CONCLUSION: DTI-derived metrics depict significant differences between healthy brains and brains with GBM, with specific magnitudes and correlations. This study provides reference data and makes a contribution to decrease the underlying empiricism in the use of DTI parameters in brain imaging.

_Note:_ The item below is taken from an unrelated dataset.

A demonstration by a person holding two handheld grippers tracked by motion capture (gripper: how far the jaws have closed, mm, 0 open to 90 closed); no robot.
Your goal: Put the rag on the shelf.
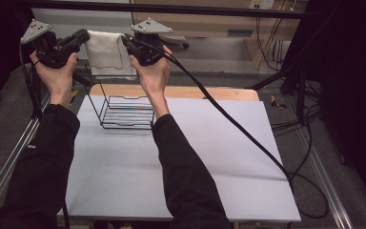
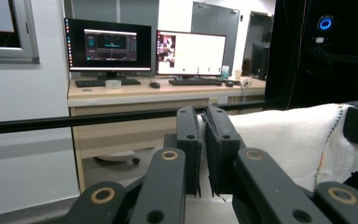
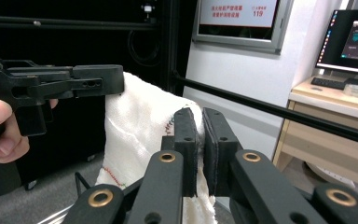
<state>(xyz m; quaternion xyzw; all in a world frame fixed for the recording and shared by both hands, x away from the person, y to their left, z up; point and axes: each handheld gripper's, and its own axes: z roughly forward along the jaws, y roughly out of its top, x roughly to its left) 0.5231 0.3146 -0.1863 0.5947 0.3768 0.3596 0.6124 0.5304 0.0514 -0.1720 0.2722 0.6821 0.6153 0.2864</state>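
Both grippers, left and right, pinch the white stitched-edge cloth above the black wire rack; uneven lowering could snag it on a wire.

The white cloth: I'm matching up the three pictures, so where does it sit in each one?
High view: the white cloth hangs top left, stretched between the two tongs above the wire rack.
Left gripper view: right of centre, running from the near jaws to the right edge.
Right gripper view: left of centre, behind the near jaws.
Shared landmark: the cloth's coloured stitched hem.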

Keywords: Brain neoplasms, Diffusion tensor imaging, Magnetic resonance imaging, Software tools, Statistics as topic

Core tip: Diffusion tensor imaging (DTI)-derived metrics depict specific magnitudes and correlations; and significant differences between healthy brains and brains with glioblastoma multiforme (GBM). For example, only 5 bivariate correlations in GBM depicted significant very strong association: [FA↔Cl (+)], [FA↔q (+)], [p↔AD (+)], [D↔MD (+)], and [MD↔RD (+)]. Among 56 pairs of correlations, only seven were significantly different. Diagnosis showed a main effect [F-value (11, 23) = 11.842, P≤ 0.001], with a large effect size (partial eta squared = 0.850); a similar result was observed for age. This study makes a contribution to decrease the empiricism in the use of DTI parameters in brain imaging.